Une activité ouverte à tous, pensée autant pour découvrir le sport que pour créer des rencontres en français.

« Un ballon suffit pour commencer à faire du basket. »

C’est l’esprit de l’initiative de Sports en français, organisée gratuitement tout l’été à Saint-Boniface dans le cadre des Jeudis Franco Thursdays.

Il s’agit de la troisième année de participation de Sports en français aux Jeudis Franco Thursdays. Chaque été, l’organisme tente d’y proposer différentes activités, selon ses moyens.

Il a notamment offert du yoga au Patio 340 et du soccer au parc Joseph-Royal. Cette année marque aussi la deuxième édition des séances de basketball dans le cadre de ces jeudis francophones.

Selon Lyes Mahdi Aknouche, agent de programmation à Sports en français, elles sont proposées « avec l’envie de faire découvrir cette discipline et, en même temps, surtout de faire rencontrer la communauté ».
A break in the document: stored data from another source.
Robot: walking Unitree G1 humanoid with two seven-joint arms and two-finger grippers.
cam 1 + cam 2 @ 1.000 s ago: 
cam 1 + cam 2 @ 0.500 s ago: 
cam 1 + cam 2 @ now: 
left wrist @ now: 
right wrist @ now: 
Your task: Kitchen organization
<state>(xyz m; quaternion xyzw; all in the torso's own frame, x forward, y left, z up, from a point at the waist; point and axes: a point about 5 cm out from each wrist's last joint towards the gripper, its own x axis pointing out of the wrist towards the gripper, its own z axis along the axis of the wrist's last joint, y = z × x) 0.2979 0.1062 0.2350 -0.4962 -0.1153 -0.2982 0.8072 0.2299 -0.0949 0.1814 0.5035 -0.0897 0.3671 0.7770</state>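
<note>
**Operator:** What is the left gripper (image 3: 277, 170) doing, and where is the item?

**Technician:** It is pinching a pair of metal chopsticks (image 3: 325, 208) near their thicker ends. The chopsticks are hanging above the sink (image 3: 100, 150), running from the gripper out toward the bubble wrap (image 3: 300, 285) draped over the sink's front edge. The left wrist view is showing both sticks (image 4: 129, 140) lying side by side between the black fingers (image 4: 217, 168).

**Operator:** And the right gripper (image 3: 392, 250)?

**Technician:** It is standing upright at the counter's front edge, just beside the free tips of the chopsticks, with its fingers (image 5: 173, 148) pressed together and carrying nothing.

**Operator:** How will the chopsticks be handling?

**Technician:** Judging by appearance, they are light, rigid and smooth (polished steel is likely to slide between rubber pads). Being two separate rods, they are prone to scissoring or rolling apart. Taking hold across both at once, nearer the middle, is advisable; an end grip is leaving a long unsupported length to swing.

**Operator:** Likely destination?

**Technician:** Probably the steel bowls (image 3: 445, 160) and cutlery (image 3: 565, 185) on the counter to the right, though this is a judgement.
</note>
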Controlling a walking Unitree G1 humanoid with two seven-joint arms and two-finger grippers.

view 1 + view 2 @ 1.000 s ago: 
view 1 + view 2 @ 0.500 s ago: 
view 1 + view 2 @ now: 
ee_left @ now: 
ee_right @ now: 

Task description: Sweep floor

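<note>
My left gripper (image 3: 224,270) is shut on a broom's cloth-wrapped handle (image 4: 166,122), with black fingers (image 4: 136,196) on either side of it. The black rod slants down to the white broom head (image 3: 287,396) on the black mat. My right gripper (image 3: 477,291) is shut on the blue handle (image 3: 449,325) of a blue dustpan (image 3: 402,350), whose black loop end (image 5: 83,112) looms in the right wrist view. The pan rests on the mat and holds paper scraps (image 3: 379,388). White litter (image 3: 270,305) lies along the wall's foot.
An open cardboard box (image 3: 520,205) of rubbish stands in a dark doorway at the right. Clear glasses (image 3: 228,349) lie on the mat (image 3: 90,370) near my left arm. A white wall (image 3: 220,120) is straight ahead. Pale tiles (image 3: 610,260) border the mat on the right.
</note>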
Au sein de l’organisme, il contribue depuis trois ans à mettre en place des programmes destinés aux enfants comme aux adultes.

« On essaie de faire participer tout le monde : la communauté francophone, les nouveaux arrivants et les francophones qui viennent d’autres régions s’installer ici. »

Les rencontres seront animées par l’équipe de Sports en français. Lyes Mahdi Aknouche, lui-même coach de basketball après avoir pratiqué ce sport pendant près de 20 ans, sera présent à certaines d’entre elles.

« Ce programme me tient à cœur, car c’est un sport que j’adore. »

Un terrain ouvert à tous

Tous les jeudis, du 2 juillet au 27 août, le basket occupera le parc Provencher, sur le terrain de basket extérieur situé en face du centre Notre-Dame.

De 18 h 30 à 20 h 30, les amateurs de basket pourront s’y retrouver, à condition, bien sûr, de s’inscrire. « Le principe est simple : l’inscription est obligatoire », souligne l’agent de programmation.

L’inscription se fait en ligne, rapidement, sur la page dédiée des Jeudis Franco Thursdays.

Il sera aussi possible de remplir le formulaire d’inscription sur place, le jour même. Attention, toutefois : les places seront limitées, car il n’y a qu’un seul terrain.

« On établit toujours un plafond d’environ 20 participants pour que ce soit gérable et surtout pour que les gens aient du temps pour pratiquer durant ces deux heures. »

Tous seront les bienvenus, quel que soit leur niveau : francophones, bilingues ou anglophones, petits et grands, dès l’âge de 5 ans.

Pour Lyes Mahdi Aknouche, la gratuité de l’activité « rentre dans l’ADN » de l’organisme.

« Notre mission, c’est vraiment de faire découvrir des sports et des activités auxquels la communauté francophone a généralement plus difficilement accès, surtout en raison de la barrière de la langue. Si l’on ajoute à cela la barrière financière, cela devient encore plus compliqué. »

Le basket sans pression

Aucun matériel ne sera nécessaire pour participer, souligne-t-il d’ailleurs. À ses yeux, la simplicité fait partie de l’esprit même du basketball.

« L’essentiel, c’est vraiment le terrain. C’est un sport qui a une âme qui vient de la rue. »

Pas de soirée type non plus. Si Sports en français a bien prévu un plan, les activités proposées dépendront du nombre de personnes présentes, des âges et des niveaux.

Trois contre trois en mode streetball, match classique en cinq contre cinq, ou initiation pour les plus jeunes et les débutants seront autant de possibilités.

« On s’adaptera toujours pour vraiment faire plaisir aux gens et leur faire passer un bon moment », précise Lyes Mahdi Aknouche.

Ces soirées gratuites se veulent aussi une vitrine pour Sports en français et son programme de basketball, le Club Sport basketball.

Lyes Mahdi Aknouche en résume le mandat ainsi : « L’idée, c’est vraiment que l’enfant découvre ce sport et comprenne comment il fonctionne, dans un contexte récréatif. C’est vraiment le plaisir du moment. »

L’agent de programmation nuance cependant : l’objectif n’est pas tant de promouvoir un programme que de montrer comment le sport peut aussi se vivre au sein de la communauté francophone.

La convivialité reste le mot d’ordre de ces sessions volontairement informelles.

« Vraiment, on est là pour se rencontrer, apprendre à se connaître et découvrir d’autres personnes, peut-être de futures amitiés. »

Enfin, Lyes Mahdi Aknouche estime que le succès de ces séances ne se mesurera pas seulement au nombre de participants.

« Moi, au moment où il y a un enfant qui va découvrir ce sport et qui va se dire : oui, je voudrais en faire, pour moi c’est déjà une réussite. »

La clé d’une saison estivale réussie pour Sports en français? Avoir transmis « l’amour de la balle orange ».